Я стал наводить порядок. Не показной — для гостей, а настоящий, для себя и для того, кто, как выяснилось, живёт здесь вместе со мной. Сдвинул шкаф, вымыл за ним старую серую пыль, перебрал книги, выкинул поломанные стулья, которые «ещё могли пригодиться». Каждый раз, когда я освобождал лишний угол, квартира словно становилась чуть светлее. За окном по‑прежнему был обычный двор, но воздух внутри казался гуще, теплее.

Гостей я теперь звал редко. На чай, на вечер. Сразу оговаривал: «Ночевать — только в крайнем случае. У меня дом строгий». Люди смеялись, а потом сами, удивляясь, начинали собираться домой пораньше. И я замечал: лампы горят ровно, половицы скрипят по‑домашнему, а не зло, вода в кране не свистит. Дом явно одобрял мою твёрдость.

Однажды вечером в дверь позвонили.

На площадке стояла знакомая девушка — из тех, кто всегда улыбается чуть шире, чем искренность позволяет, с чемоданом, который с трудом помещался на коврике.

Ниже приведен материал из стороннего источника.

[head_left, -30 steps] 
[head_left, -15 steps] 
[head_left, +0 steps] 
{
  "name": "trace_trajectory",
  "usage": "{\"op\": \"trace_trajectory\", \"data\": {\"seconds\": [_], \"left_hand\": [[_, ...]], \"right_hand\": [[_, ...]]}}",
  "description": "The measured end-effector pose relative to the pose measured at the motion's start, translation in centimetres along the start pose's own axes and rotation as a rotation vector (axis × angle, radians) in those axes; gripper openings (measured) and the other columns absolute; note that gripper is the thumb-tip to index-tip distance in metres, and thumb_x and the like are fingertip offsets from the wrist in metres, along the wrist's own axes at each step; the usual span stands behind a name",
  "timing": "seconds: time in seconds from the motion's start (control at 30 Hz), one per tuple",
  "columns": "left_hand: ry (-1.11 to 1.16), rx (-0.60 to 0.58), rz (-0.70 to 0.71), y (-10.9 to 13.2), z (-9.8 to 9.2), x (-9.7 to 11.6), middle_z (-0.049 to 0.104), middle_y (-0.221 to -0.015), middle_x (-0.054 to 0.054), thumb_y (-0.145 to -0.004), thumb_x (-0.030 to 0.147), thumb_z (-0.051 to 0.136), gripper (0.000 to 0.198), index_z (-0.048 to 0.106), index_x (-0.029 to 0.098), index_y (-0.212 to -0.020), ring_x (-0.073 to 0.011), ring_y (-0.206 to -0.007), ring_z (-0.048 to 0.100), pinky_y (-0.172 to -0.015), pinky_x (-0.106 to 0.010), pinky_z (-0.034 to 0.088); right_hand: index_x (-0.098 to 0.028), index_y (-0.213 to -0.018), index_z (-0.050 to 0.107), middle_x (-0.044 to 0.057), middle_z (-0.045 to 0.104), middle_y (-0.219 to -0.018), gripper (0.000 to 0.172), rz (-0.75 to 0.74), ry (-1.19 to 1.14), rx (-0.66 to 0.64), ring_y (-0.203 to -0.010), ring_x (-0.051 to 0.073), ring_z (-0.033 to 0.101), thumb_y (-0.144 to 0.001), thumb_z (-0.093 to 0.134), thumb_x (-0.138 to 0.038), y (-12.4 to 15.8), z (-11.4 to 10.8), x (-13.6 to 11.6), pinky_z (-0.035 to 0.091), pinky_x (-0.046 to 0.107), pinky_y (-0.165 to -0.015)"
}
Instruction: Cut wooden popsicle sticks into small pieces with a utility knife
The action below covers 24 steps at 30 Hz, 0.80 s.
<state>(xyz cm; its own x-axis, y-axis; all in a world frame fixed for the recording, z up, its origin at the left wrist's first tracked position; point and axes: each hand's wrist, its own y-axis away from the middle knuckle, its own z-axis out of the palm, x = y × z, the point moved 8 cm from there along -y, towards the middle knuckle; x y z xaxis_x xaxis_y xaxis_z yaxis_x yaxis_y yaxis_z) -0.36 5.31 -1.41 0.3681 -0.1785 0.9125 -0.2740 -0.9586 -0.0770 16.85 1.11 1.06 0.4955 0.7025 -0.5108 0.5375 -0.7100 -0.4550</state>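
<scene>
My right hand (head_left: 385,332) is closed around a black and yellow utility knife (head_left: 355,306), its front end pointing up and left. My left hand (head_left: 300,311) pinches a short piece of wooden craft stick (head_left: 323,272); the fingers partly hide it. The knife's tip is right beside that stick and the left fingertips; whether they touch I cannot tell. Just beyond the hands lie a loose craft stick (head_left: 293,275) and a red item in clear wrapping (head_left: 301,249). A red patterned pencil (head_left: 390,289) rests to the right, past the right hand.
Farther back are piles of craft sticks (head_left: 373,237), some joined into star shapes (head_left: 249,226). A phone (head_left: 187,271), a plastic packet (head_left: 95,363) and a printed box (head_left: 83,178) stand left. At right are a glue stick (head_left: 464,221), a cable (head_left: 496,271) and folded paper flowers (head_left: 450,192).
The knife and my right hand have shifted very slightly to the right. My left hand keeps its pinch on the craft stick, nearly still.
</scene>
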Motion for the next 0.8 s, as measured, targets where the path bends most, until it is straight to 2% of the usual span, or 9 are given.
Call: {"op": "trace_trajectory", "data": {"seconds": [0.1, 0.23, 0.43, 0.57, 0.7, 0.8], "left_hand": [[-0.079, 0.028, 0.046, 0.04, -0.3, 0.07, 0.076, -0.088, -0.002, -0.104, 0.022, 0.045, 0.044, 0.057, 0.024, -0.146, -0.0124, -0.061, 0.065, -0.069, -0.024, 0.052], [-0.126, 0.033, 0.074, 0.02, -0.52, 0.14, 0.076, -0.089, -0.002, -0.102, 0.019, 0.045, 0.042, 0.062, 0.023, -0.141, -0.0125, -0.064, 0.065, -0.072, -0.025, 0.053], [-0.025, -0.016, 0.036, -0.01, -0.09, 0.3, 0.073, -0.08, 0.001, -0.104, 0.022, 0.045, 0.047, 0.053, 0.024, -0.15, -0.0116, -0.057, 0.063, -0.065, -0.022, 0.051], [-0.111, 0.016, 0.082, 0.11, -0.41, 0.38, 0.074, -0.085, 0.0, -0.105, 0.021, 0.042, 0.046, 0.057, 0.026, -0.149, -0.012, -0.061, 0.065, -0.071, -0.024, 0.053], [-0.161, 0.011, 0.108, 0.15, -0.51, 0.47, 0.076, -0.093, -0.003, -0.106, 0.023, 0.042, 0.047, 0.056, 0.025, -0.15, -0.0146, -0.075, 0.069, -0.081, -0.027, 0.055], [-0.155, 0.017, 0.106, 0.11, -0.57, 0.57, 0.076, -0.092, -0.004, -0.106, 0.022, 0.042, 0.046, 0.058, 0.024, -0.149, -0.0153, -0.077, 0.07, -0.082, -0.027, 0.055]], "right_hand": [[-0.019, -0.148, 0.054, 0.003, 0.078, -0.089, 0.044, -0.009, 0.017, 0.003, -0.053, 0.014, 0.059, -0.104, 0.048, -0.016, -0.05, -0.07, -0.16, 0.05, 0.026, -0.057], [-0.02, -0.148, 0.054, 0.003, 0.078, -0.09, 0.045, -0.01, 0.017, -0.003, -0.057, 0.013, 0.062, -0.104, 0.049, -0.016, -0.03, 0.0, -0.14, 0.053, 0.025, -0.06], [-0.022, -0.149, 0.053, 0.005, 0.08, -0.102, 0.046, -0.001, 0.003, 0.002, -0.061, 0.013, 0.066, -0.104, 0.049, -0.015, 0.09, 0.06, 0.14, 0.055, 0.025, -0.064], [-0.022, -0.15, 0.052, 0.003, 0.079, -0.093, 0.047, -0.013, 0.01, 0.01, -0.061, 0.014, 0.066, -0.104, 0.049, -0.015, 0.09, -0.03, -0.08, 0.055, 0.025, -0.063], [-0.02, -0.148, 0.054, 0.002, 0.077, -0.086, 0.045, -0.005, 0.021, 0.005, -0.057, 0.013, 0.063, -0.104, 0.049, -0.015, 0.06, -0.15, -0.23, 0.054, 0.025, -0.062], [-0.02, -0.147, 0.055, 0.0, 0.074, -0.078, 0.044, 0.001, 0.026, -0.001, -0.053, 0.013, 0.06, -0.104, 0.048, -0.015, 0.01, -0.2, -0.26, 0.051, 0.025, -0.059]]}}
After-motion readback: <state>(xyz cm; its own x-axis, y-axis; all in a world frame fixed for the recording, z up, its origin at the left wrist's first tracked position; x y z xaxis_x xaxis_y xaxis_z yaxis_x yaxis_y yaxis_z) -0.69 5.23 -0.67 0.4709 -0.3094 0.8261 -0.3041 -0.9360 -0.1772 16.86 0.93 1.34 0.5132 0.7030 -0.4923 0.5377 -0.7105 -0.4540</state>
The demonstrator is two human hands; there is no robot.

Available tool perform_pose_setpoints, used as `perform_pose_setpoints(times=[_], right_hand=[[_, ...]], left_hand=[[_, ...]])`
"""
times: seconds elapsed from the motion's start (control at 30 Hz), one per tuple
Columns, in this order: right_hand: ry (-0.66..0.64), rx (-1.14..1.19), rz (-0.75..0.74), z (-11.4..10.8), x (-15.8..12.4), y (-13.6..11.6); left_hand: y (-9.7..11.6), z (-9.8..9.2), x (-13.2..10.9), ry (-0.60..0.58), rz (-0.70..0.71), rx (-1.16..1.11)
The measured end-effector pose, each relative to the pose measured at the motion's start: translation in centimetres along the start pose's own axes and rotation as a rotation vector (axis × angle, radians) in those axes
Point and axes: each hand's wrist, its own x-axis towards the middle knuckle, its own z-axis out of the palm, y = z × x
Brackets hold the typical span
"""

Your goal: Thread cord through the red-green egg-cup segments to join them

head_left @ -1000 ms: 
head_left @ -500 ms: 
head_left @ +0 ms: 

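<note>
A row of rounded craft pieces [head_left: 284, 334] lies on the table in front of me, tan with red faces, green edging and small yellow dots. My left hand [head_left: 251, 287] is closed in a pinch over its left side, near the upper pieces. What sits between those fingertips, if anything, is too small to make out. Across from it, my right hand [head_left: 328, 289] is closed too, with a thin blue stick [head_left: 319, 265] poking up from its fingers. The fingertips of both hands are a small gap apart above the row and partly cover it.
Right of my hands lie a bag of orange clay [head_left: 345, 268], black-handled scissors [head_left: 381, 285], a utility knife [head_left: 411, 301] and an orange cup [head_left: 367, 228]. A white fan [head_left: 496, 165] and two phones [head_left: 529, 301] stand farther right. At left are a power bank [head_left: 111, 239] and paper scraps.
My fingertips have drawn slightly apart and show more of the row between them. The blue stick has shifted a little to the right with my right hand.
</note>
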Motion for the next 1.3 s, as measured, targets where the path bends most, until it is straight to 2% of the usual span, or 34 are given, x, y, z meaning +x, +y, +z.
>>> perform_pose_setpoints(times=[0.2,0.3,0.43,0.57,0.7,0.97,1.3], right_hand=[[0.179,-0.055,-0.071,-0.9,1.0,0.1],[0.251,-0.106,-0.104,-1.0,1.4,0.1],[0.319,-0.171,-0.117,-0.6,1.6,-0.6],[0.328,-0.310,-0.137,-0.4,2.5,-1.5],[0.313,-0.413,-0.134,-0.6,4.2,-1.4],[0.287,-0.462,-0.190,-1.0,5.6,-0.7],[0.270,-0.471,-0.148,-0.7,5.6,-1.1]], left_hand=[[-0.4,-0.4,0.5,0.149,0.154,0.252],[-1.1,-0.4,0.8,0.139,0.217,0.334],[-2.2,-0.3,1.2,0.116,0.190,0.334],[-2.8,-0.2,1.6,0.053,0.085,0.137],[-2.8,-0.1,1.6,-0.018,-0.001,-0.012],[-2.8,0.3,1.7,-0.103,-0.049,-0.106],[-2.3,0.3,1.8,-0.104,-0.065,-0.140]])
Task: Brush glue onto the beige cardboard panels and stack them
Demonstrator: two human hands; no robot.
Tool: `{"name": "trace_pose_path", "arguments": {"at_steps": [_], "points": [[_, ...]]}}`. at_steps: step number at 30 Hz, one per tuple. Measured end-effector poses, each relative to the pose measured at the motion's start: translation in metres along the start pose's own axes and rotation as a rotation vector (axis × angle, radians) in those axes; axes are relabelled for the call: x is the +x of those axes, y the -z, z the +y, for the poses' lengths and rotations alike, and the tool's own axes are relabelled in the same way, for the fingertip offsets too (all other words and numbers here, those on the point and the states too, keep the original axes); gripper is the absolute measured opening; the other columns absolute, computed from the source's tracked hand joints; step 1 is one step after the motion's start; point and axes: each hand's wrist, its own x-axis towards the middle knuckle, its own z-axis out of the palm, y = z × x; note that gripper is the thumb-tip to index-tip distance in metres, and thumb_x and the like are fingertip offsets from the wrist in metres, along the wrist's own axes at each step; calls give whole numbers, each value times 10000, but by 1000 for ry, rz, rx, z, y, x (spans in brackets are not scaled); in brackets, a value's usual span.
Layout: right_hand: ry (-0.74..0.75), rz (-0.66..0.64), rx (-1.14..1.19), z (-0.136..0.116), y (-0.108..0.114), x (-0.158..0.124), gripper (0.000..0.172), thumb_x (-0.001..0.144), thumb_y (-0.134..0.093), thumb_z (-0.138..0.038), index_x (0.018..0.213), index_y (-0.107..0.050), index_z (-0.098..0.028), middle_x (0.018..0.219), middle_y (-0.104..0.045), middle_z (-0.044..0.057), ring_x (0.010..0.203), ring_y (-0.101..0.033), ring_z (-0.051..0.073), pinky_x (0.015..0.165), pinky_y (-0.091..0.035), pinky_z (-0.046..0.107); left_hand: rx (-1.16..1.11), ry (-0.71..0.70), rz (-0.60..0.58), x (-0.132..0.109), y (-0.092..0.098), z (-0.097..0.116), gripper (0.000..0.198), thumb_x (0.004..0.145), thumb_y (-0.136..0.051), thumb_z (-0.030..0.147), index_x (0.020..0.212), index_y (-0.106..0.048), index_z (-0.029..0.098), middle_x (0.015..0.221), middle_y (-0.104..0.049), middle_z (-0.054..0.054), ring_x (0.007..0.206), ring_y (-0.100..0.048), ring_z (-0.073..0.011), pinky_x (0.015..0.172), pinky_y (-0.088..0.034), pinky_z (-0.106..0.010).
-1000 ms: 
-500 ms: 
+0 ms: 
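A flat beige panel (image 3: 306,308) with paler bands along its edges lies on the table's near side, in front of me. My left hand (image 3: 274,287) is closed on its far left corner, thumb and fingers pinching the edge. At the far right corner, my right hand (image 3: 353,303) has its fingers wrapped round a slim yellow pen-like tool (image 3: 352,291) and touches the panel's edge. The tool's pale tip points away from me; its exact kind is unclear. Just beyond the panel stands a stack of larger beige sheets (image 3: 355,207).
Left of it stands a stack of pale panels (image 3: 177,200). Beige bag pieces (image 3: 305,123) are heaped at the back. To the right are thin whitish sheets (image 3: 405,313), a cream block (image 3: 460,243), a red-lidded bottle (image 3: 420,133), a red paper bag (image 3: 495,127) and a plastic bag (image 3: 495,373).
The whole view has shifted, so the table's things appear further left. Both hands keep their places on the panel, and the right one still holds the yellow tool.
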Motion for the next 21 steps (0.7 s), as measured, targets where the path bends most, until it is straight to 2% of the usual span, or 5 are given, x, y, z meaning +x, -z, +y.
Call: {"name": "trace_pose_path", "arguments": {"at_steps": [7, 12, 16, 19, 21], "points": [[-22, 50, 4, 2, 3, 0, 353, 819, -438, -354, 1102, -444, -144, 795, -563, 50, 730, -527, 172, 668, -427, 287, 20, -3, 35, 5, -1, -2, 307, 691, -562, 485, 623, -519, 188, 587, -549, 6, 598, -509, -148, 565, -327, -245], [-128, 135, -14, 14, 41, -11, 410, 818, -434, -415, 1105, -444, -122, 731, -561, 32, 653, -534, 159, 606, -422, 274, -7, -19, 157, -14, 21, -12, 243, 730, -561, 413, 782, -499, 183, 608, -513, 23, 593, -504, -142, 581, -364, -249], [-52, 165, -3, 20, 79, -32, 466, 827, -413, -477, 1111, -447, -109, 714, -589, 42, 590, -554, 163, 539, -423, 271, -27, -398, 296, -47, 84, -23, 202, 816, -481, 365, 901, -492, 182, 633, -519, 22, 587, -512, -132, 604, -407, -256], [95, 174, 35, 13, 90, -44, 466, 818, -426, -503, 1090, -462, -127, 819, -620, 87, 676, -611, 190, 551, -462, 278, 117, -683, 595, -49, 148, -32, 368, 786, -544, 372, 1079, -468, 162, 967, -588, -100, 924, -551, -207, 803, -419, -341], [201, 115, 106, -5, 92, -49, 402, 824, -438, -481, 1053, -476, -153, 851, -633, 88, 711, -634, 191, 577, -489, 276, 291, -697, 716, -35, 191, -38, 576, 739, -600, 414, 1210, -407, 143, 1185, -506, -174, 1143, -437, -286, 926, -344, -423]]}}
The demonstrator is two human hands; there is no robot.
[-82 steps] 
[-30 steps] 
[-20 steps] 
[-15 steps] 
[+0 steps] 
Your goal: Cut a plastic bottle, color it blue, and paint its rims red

— Слушай, — протянула она сладким голосом, — у меня тут временная ситуация, — она неопределённо повела рукой, — можно я у тебя остановлюсь ненадолго? Ну правда, всего на пару месяцев, пока там одно дело не решится…

Лампочка на лестничной площадке мигнула. Замки у меня за спиной тихо, внятно покашляли, как старик, которому не нравится запах табака.

В голове раздался сухой, насмешливый шёпот:

— Хозяин, помни. Дом — не бесплатная гостиница. Улыбнись. Человека не гони — предложение отвергни.

Я улыбнулся.

— Знаешь, — спокойно сказал я, — давай лучше увидимся в каком‑нибудь кафе. Или я к тебе заеду. А домой я сейчас никого надолго не пускаю. Такая… родовая традиция.

Она удивлённо заморгала, что‑то промямлила про «ну ладно, как хочешь» и утащила свой чемодан вниз по лестнице. Лампочка над дверью разгорелась ровным жёлтым светом. Где‑то глубоко в квартире одобрительно клацнуло — словно кто‑то маленький и невидимый поставил точку в длинном споре.

Я прикрыл дверь, провёл ладонью по тёплой деревянной панели.

— Ладно, сосед, — шепнул я. — Живём вместе. Но по правилам.

В ответ где‑то в углу мягко, почти ласково, скрипнула половица.